Technical Analysis: Secondary Hash to Split Stuck Hash-Join Batches
The Core Problem: Hash Join Batch Splitting Degeneracy
PostgreSQL's hash join executor partitions the inner relation into batches when the hash table exceeds work_mem. The partitioning uses the upper bits of the hash value to assign tuples to batches. When nbatch is doubled, one additional bit is consumed to split each existing batch into two.
The fundamental degeneracy occurs when many tuples share identical upper hash bits. In this scenario, batch doubling cannot split the batch — all tuples remain mapped to the same batch regardless of how many times nbatch is increased. This is analogous to all keys landing in the same hash bucket in a hash table, but at the batch-partitioning level.
Why This Matters Architecturally
The hash join executor currently has two fallback paths when confronted with stuck batches:
-
Futile batch doubling: The executor keeps doubling
nbatch, consuming metadata resources and I/O for batch file management, but never actually reducing the size of the problematic batch. PG18 introduced a cap to prevent runaway doubling. -
Silent
work_memviolation: The executor inflatesspaceAllowedbeyond the configuredwork_memto accommodate the oversized batch in memory. This violates the administrator's memory configuration guarantees — a hash join might consume multiples ofwork_memwithout any visibility into why.

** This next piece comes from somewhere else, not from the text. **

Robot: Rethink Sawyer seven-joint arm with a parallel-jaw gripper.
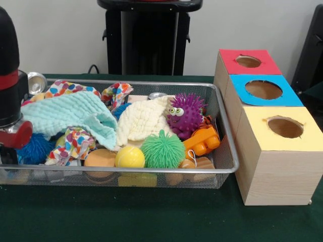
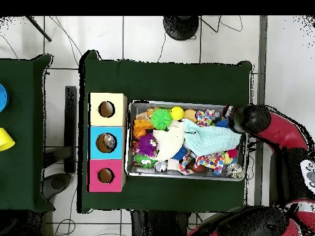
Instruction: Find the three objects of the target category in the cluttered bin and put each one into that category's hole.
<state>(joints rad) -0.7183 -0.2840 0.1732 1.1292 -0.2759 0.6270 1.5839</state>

Both paths are unsatisfying. The first wastes resources; the second breaks the memory contract. PG18 improved the situation by capping futile doubling but still falls back to inflating memory, meaning work_mem violations remain routine for skewed data distributions.
Proposed Solution: Rehash-Based Sub-Batching
Mechanism
The proposal introduces ExecHashRehashBatch, a new function invoked when ExecHashIncreaseNumBatches detects a stuck batch (a batch that cannot be split by the standard bit-based partitioning):
- Detection: When batch doubling fails to reduce the stuck batch's size, the rehash path is triggered.
- Secondary hash: A different hash function is applied to tuples in the stuck batch, producing independent bits for partitioning.
- Sub-batch creation: Tuples are assigned to sub-batches based on the secondary hash value.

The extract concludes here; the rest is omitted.